The manuscripts describe oil painting practices in several Italian cities, and in France and Brussels. Most of them are recipe books, revealing the artists' methods of making, purifying, grinding, and dissolving many different kinds of pigments; of preparing wood and cloth for painting; of making inks, dyes, and glues; and much more. Although oil painting receives the primary emphasis, the treatises also cover the processes involved in making miniature paintings, mosaics, and paintings on glass, as well as those entailed in the crafts of gilding, glazing, cutting precious stones, and many others.
In addition to a preliminary commentary on each treatise, the author supplies an excellent introduction of almost 300 pages, in which she discusses the significant material referred to in the "recipes" and offers illuminating insights into the social history and artistic practices of the periods covered by the treatises.
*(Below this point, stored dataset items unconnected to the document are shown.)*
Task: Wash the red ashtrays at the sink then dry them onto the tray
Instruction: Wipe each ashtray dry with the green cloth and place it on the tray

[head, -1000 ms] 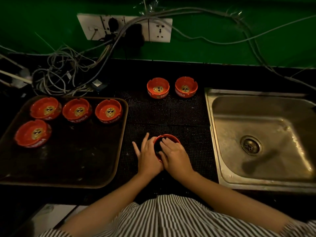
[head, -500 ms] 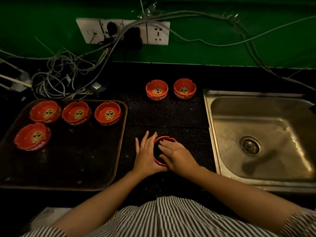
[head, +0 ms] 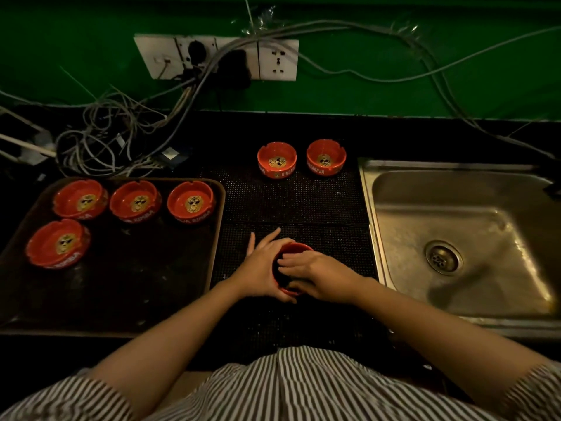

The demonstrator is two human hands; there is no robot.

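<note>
A red ashtray (head: pixel 299 246) sits on the black dotted mat (head: pixel 303 205) between the tray and the sink. My left hand (head: pixel 261 268) grips its left side, thumb round the near rim. My right hand (head: pixel 318 275) lies over it with straight fingers reaching into the bowl, which looks dark inside. Two more red ashtrays (head: pixel 277 159) (head: pixel 326 156) stand at the back of the mat. Several red ashtrays, such as one at the tray's back right (head: pixel 191 202) and one at its front left (head: pixel 57 243), sit on the dark tray (head: pixel 217 238) to the left.
The steel sink (head: pixel 368 208) with its drain (head: pixel 443 256) lies to the right. A tangle of cables (head: pixel 100 147) lies behind the tray, under a wall socket strip (head: pixel 218 56). More cables run along the green wall.
My left hand has closed round the ashtray's side, its fingers less spread. My right hand has slid left across the bowl. The ashtray stays on the mat.
</note>
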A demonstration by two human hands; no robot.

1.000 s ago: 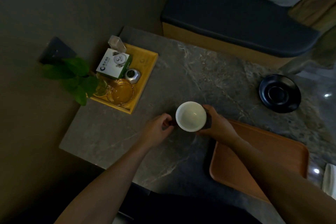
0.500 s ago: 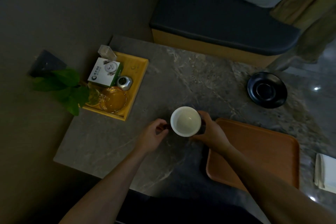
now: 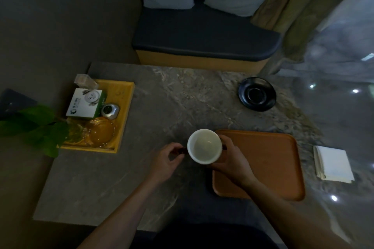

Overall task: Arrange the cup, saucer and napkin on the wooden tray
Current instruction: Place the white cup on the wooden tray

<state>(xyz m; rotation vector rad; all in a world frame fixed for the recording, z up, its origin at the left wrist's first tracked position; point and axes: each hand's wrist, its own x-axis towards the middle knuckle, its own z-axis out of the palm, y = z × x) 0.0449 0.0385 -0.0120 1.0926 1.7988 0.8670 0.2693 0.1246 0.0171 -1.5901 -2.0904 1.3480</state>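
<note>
A cup (image 3: 204,146), white inside and dark outside, is held between both hands just left of the wooden tray (image 3: 269,159). My left hand (image 3: 167,158) pinches the cup's dark handle. My right hand (image 3: 232,159) wraps around the cup's right side and overlaps the tray's left edge. The tray is brown with nothing on it. A black saucer (image 3: 257,94) lies on the table beyond the tray. A folded white napkin (image 3: 333,164) lies on the table to the right of the tray.
A yellow tray (image 3: 125,107) at the table's left holds a white-green box, a small metal tin, a glass dish and a clear container. Green leaves (image 3: 38,127) overhang the left edge. A dark-cushioned bench (image 3: 202,34) stands behind the marble table (image 3: 121,184).
The view has shifted, so tray, saucer and napkin now show further left. Both hands keep hold of the cup, which now sits closer to the tray's left edge.
</note>
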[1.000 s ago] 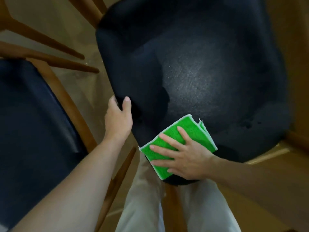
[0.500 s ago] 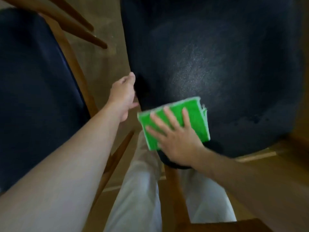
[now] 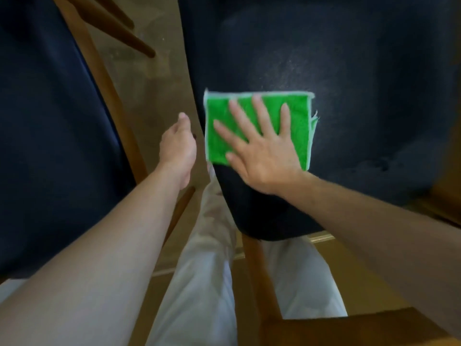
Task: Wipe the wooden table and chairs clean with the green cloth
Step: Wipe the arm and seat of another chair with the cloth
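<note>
A folded green cloth (image 3: 296, 116) lies flat on the dark padded seat (image 3: 349, 83) of a wooden chair, close to the seat's left edge. My right hand (image 3: 259, 148) presses on the cloth with its fingers spread and straight. My left hand (image 3: 177, 148) hovers just left of the seat's edge, fingers loosely extended, holding nothing; whether it touches the seat is unclear.
A second dark-seated chair (image 3: 50, 126) with a wooden frame (image 3: 104, 96) stands at the left, a narrow strip of floor between the two. My legs in light trousers (image 3: 207, 283) stand below the seat. A wooden chair back rail (image 3: 349, 328) runs along the bottom right.
My right hand has slid the cloth further up onto the seat and turned it square. My left hand has let go of the seat's left edge and now hangs beside it.
</note>
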Tool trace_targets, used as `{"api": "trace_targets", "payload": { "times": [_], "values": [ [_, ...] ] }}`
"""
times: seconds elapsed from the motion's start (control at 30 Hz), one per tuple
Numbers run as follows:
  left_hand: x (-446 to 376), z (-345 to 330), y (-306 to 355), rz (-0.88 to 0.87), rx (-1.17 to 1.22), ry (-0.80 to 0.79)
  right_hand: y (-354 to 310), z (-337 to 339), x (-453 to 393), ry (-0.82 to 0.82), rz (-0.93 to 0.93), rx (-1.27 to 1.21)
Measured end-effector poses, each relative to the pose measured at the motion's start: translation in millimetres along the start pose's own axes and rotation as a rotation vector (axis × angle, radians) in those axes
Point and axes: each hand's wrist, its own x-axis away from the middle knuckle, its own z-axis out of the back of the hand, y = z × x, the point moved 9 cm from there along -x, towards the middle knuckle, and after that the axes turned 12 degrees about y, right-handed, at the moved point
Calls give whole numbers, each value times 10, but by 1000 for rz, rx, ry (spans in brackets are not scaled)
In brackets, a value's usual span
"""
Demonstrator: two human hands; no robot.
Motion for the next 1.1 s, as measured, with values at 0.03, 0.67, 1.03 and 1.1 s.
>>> {"api": "trace_targets", "payload": {
  "times": [0.03,0.67,1.03,1.1],
  "values": [
    [21,14,-32,6,-9,-10,-200,-85,276,-80,166,0],
    [1184,-692,1102,-893,-375,60,948,-154,1528,-42,-1446,-281],
    [841,-1363,1356,-830,-860,-71,1345,-74,1403,112,-1232,-395],
    [793,-1398,1291,-822,-940,-103,2136,34,1597,206,-1344,-312]
  ]
}}
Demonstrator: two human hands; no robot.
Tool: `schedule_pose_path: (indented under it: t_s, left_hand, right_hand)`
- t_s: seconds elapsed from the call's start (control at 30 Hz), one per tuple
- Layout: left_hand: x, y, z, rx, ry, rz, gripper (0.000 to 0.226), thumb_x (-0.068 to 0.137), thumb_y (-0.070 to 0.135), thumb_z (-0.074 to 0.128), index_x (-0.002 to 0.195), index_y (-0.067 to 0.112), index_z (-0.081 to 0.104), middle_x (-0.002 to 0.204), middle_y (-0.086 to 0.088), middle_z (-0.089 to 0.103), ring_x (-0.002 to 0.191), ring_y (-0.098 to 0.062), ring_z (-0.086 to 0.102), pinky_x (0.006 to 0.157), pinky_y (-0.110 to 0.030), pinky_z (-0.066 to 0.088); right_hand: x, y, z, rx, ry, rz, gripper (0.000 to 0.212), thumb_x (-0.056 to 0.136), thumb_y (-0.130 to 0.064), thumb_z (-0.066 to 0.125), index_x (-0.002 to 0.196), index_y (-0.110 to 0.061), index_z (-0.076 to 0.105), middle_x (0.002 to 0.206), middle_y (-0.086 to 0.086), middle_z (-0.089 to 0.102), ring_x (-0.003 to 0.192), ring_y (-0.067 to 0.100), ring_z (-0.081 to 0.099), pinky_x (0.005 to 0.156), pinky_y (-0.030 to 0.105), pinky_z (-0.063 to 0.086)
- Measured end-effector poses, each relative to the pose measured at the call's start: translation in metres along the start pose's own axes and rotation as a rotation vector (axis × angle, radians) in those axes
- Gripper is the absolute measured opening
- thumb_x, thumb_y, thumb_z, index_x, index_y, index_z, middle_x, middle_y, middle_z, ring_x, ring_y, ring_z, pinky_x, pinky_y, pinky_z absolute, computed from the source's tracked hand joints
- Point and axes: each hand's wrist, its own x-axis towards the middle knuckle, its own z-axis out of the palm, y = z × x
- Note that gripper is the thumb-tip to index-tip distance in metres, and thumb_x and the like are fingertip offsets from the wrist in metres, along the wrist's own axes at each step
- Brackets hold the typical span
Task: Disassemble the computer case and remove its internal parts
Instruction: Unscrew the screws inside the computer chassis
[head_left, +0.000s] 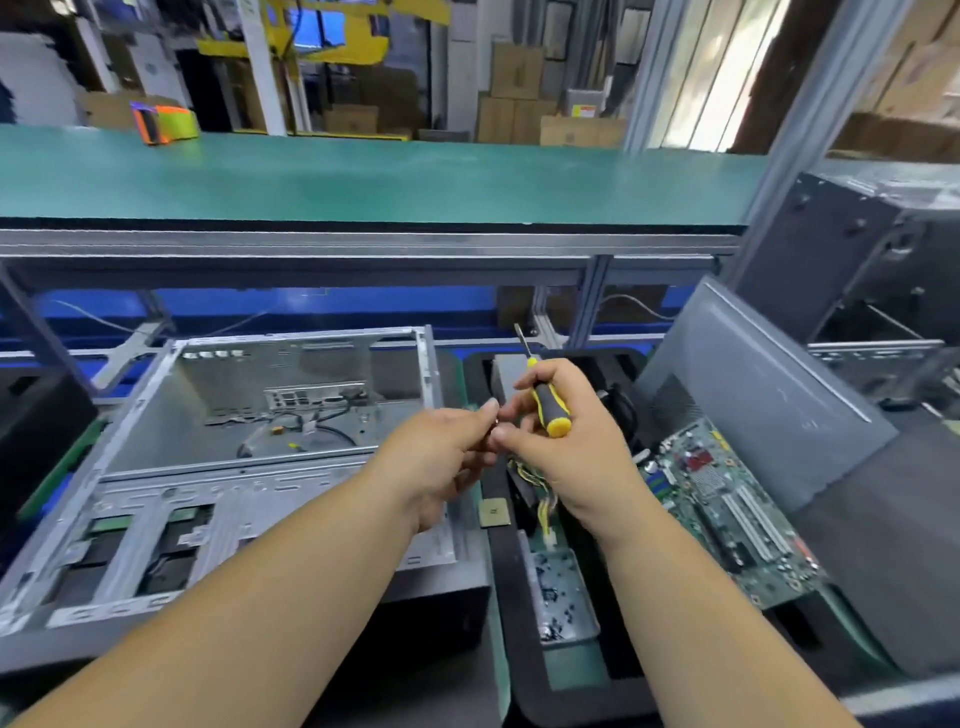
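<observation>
Screwdriver in right hand

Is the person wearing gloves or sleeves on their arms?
No. Both hands, the left hand and the right hand, are bare, with no gloves. Both forearms are bare too: no sleeves, watch, rings or bracelets show in this view.

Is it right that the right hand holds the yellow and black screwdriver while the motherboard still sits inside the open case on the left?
Not quite. The right hand does hold the screwdriver, but the motherboard is not in the case. The head view shows it lying outside, to the right of the hands. The case on the left holds only loose cables.
</observation>
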Motion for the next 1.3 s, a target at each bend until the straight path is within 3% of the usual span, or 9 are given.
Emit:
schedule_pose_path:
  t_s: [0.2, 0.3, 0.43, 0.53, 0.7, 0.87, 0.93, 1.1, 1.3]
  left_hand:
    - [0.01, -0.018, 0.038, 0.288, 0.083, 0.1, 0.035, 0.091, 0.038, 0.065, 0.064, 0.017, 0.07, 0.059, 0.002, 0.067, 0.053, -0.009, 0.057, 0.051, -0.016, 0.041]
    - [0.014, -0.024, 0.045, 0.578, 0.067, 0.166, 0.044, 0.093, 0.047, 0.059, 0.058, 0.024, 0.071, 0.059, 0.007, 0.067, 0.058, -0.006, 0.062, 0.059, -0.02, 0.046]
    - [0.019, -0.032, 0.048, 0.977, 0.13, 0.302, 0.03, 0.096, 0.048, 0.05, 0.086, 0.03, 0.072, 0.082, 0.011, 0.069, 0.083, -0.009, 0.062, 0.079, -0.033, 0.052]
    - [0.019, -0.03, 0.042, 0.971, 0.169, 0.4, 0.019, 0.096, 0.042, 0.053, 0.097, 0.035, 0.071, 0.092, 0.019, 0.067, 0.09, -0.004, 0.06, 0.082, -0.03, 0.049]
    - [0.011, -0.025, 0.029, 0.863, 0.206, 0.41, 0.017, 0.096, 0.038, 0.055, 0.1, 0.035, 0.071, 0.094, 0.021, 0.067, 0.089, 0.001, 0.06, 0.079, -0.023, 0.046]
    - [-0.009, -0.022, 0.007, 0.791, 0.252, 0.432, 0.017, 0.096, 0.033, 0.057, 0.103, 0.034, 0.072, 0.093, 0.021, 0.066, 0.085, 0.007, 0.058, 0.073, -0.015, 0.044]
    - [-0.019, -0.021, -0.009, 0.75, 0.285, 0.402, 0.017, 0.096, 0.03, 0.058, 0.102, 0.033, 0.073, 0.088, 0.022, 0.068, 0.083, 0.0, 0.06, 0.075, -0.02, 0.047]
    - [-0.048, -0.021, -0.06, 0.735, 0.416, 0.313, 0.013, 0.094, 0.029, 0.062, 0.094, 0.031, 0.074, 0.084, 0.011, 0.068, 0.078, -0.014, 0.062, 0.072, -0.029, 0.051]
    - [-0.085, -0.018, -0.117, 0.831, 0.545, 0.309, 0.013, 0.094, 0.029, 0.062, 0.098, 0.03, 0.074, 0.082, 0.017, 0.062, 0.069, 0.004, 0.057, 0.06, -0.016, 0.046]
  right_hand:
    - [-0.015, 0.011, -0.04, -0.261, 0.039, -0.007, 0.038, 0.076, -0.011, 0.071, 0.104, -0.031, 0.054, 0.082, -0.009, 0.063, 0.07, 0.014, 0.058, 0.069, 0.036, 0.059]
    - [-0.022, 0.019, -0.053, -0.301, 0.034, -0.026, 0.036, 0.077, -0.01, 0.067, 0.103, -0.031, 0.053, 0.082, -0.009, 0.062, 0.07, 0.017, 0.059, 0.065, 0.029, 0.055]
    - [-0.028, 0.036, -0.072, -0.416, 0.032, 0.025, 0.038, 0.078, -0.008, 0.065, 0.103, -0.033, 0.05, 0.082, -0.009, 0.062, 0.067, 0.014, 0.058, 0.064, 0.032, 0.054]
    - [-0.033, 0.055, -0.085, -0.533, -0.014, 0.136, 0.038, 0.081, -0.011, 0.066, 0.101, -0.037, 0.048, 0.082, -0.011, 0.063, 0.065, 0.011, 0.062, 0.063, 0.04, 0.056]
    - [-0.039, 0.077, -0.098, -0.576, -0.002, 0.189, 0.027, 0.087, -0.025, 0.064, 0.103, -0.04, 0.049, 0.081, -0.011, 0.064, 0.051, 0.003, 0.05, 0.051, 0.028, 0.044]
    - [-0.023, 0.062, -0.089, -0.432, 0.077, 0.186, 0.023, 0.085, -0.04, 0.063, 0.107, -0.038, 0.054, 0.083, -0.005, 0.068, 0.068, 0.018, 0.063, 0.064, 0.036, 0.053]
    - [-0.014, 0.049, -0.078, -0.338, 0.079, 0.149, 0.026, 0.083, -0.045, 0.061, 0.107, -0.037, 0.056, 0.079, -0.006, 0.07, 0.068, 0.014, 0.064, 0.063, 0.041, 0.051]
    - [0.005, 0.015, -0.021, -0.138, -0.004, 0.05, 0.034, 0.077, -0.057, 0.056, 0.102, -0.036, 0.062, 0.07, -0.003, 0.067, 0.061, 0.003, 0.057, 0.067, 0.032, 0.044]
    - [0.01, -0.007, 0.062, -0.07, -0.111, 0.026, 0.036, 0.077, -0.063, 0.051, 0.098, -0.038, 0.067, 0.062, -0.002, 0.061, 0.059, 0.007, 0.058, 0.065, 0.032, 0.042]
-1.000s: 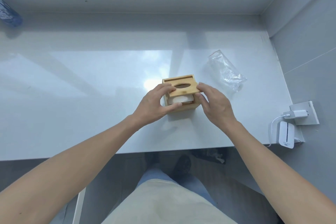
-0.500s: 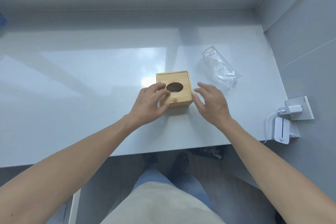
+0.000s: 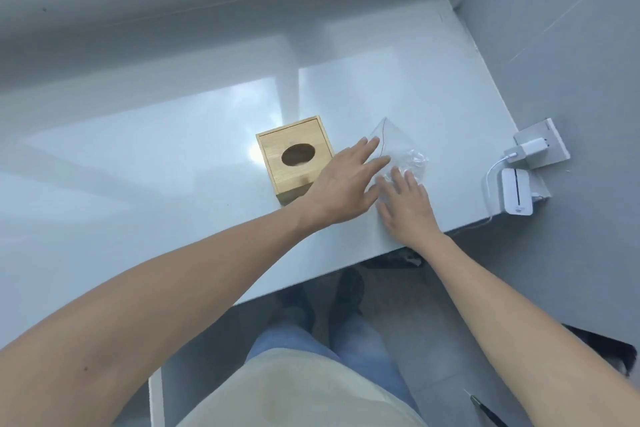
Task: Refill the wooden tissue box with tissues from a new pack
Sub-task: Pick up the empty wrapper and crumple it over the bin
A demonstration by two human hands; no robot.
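Note:
The wooden tissue box (image 3: 294, 158) stands on the white table (image 3: 156, 166), its sliding lid shut and the oval opening dark on top. To its right lies an empty clear plastic wrapper (image 3: 401, 149), crumpled. My left hand (image 3: 346, 180) reaches across the box's right side, fingers spread and flat, fingertips at the wrapper's left edge. My right hand (image 3: 407, 208) lies just right of it, fingers apart, fingertips on the wrapper's near edge. Neither hand grips anything.
A wall socket (image 3: 542, 147) with a white charger plugged in sits at the table's right end, and a white device (image 3: 517, 192) hangs on its cable beside it. The table's front edge runs just below my wrists. Grey walls close off the back and right.
Both hands left the closed box and moved right to the plastic wrapper. A second ago they were sliding the lid shut over the tissues. The camera has swung right and tilted.

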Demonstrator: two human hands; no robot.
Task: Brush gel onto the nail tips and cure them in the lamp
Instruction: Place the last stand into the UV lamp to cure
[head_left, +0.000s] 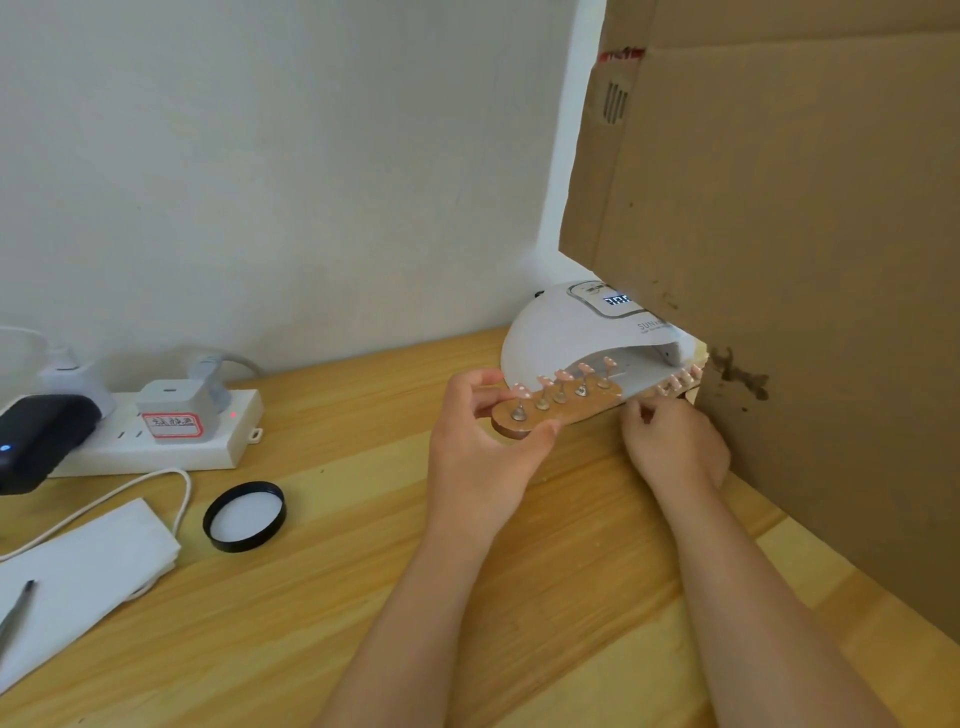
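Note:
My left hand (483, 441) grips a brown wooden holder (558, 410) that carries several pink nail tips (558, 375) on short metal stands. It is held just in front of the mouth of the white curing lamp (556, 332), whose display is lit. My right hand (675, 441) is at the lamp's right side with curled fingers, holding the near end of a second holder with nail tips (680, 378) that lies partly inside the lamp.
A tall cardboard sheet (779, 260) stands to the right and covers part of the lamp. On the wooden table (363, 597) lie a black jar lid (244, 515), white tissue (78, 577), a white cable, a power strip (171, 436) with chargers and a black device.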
Also here for their comparative interest are several conversations Mrs. Merrifield held with eminent Italian art restorers, along with an introduction and a very helpful glossary defining technical terms used in the text. This latter material was prepared by S. M. Alexander of the Conservation Center of the Institute of Fine Arts, New York University.
Dover (1999) unabridged republication in one volume of the first (1849) edition.